Exercise objective
Your response should be every line of the data, written out exactly.

'''

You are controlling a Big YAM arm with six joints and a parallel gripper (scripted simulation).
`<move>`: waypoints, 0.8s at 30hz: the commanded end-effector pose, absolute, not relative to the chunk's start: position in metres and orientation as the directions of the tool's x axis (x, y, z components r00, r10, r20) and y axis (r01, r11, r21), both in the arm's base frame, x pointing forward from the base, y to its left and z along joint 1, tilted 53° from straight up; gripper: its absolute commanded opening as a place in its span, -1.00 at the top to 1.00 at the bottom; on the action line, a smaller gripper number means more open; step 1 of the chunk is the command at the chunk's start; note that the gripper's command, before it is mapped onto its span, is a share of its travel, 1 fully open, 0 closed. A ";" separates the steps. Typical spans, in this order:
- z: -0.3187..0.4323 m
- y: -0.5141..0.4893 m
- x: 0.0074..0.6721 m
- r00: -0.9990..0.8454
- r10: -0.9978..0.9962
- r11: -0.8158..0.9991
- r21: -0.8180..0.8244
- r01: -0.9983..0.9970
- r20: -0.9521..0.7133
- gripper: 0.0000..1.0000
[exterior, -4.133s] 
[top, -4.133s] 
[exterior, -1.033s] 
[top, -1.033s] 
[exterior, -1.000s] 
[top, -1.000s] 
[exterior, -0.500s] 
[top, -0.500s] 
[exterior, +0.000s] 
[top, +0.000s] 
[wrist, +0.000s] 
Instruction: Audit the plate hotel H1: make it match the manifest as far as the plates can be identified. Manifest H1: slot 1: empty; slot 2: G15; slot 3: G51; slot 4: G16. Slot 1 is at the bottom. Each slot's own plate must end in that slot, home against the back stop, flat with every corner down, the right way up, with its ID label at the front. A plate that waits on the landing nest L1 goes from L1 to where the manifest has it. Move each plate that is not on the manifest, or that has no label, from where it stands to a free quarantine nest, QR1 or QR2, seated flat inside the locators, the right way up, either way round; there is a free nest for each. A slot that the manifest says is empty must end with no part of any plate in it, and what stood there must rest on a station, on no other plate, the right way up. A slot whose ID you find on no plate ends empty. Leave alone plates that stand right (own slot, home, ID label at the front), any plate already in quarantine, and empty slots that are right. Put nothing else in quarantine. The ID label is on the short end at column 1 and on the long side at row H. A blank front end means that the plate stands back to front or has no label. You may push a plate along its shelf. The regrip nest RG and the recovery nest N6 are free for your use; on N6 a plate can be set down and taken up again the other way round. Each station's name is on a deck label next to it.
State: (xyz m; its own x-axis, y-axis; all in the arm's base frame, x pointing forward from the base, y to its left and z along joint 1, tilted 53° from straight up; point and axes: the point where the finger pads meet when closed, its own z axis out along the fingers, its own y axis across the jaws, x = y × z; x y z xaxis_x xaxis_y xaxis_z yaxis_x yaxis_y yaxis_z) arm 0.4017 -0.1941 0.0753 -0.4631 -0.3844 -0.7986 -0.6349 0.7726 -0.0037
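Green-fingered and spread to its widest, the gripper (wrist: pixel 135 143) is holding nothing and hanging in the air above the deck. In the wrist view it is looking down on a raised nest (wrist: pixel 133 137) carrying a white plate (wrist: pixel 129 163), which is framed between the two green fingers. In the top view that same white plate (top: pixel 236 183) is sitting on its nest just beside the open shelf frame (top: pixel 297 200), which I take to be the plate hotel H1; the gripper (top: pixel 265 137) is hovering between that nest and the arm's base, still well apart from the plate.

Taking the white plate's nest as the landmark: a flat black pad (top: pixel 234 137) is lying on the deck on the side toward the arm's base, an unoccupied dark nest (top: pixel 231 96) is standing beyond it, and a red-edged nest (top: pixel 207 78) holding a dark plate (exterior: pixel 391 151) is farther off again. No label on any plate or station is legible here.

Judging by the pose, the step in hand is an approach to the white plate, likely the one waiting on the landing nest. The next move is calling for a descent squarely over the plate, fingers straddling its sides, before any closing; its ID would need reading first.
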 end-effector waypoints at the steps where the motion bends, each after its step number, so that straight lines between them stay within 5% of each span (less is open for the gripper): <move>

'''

Response to this task
You are controlling a Big YAM arm with six joints and a parallel gripper (scripted simulation).
`<move>`: waypoints, 0.8s at 30hz: the commanded end-effector pose, absolute, not relative to the chunk's start: position in metres and orientation as the directions of the tool's x axis (x, y, z components r00, r10, r20) and y axis (r01, r11, r21), both in the arm's base frame, x pointing forward from the base, y to its left and z along joint 1, tilted 53° from straight up; gripper: its absolute commanded opening as a place in its span, -1.00 at the top to 1.00 at the bottom; on the action line, a smaller gripper number means more open; step 1 of the chunk is the command at the chunk's start; note that the gripper's command, before it is mapped onto its span, is a share of its travel, 1 fully open, 0 closed. A ";" separates the steps. Typical spans, in this order:
- z: -0.3187..0.4323 m
- y: -0.5141..0.4893 m
- x: 0.0074..0.6721 m
- r00: -0.9990..0.8454
- r10: -0.9978..0.9962
- r11: -0.8158..0.9991
- r21: -0.8180..0.8244
- r01: -0.9983..0.9970
- r20: -0.9521..0.7133
- gripper: 0.0000..1.0000
[exterior, -4.133s] 
[top, -4.133s] 
[exterior, -1.033s] 
[top, -1.033s] 
[exterior, -1.000s] 
[top, -1.000s] 
[exterior, -0.500s] 
[top, -0.500s] 
[exterior, +0.000s] 
[top, +0.000s] 
[wrist, +0.000s] 
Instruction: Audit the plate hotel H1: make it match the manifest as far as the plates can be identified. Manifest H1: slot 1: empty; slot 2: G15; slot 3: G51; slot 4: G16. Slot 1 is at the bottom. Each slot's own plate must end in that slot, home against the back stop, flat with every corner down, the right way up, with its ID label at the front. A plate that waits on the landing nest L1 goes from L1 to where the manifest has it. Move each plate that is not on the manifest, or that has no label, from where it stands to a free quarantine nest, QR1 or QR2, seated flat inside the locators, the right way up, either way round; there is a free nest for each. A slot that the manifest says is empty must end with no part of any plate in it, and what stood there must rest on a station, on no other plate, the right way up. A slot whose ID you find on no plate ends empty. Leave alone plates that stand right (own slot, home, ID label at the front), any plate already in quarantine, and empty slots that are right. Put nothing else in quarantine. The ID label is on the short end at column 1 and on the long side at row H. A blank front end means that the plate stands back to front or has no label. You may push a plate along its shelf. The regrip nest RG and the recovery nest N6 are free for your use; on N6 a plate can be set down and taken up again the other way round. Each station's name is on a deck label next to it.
State: (xyz m; its own x-axis, y-axis; all in the arm's base frame, x pointing forward from the base, y to its left and z along joint 1, tilted 53° from straight up; point and axes: the point where the finger pads meet when closed, its own z axis out along the fingers, its own y axis across the jaws, x = y × z; x y z xaxis_x xaxis_y xaxis_z yaxis_x yaxis_y yaxis_z) arm 0.4017 -0.1941 0.0753 -0.4631 -0.3844 -0.7986 -0.6349 0.7726 -0.0037
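Green-fingered and spread to its widest, the gripper (wrist: pixel 135 143) is holding nothing and hanging in the air above the deck. In the wrist view it is looking down on a raised nest (wrist: pixel 133 137) carrying a white plate (wrist: pixel 129 163), which is framed between the two green fingers. In the top view that same white plate (top: pixel 236 183) is sitting on its nest just beside the open shelf frame (top: pixel 297 200), which I take to be the plate hotel H1; the gripper (top: pixel 265 137) is hovering between that nest and the arm's base, still well apart from the plate.

Taking the white plate's nest as the landmark: a flat black pad (top: pixel 234 137) is lying on the deck on the side toward the arm's base, an unoccupied dark nest (top: pixel 231 96) is standing beyond it, and a red-edged nest (top: pixel 207 78) holding a dark plate (exterior: pixel 391 151) is farther off again. No label on any plate or station is legible here.

Judging by the pose, the step in hand is an approach to the white plate, likely the one waiting on the landing nest. The next move is calling for a descent squarely over the plate, fingers straddling its sides, before any closing; its ID would need reading first.
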 end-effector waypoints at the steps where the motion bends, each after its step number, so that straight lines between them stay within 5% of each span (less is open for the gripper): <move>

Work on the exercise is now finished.